We were jumping for joy at the restrictions lifted from general solicitation..!
Rule 506(c) of Regulation D. Section 201(a) of the JOBS Act requires the SEC to eliminate the prohibition on using general solicitation under Rule 506 where all purchasers of the securities are accredited investors and the issuer takes reasonable steps to verify that the purchasers are accredited investors.
Rule 506(b) of Regulation D is considered a “safe harbor” under Section 4(a)(2). It provides objective standards that a company can rely on to meet the requirements of the Section 4(a)(2) exemption. Companies conducting an offering under Rule 506(b) can raise an unlimited amount of money and can sell securities to an unlimited number of accredited investors.

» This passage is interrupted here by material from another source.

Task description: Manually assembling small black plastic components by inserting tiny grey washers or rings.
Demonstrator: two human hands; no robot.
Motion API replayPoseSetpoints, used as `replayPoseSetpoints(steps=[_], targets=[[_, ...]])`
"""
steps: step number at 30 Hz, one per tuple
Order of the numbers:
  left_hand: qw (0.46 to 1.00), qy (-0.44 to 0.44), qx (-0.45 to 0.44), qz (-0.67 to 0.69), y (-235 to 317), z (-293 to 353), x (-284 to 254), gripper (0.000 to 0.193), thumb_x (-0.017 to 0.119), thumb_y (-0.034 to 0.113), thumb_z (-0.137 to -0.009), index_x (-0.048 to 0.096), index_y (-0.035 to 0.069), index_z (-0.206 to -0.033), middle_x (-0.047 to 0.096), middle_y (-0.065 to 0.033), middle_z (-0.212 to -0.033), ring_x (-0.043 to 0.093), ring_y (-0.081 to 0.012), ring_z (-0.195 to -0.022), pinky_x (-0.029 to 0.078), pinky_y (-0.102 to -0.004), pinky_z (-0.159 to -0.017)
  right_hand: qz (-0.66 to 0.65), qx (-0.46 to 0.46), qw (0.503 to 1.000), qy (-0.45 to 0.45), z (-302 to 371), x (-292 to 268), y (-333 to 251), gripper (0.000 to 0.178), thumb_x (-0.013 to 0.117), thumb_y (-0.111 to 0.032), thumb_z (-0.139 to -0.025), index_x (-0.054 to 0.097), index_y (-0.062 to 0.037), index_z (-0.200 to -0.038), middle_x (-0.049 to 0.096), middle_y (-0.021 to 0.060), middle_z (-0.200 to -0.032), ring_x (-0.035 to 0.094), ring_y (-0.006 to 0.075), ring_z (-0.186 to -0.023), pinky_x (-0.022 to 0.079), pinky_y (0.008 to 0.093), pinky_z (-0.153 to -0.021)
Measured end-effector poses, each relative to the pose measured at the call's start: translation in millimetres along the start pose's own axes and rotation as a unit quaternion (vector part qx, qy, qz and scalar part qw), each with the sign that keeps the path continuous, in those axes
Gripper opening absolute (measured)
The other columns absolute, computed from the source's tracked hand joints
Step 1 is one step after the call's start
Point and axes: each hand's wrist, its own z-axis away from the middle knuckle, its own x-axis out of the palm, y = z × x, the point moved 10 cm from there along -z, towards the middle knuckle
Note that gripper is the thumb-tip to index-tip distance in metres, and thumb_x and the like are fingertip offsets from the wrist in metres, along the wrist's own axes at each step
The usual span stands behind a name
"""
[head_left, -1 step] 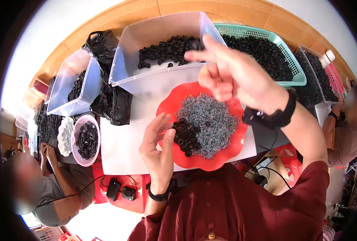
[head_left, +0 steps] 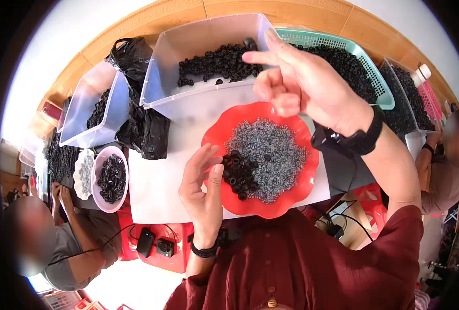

In plain terms, 506(c) means you can ask people whom you don’t know, that make a certain amount of money, (accredited investors), to invest in your company by using the internet, or any type of advertising you want. Before then, you couldn’t do it or you would be breaking the law.
Rule 506(b) means that you can ask a small amount of people, (up to 35), that can make any amount of money, and that you’ve known for at least 30 days to invest in your company.
(You will have to be able to prove it. That’s where we can help. More on that later)
Regulation crowdfunding is handled by the funding portals and allows you to raise from ANYONE that comes to that website and meets the minimum purchase requirement for your shares.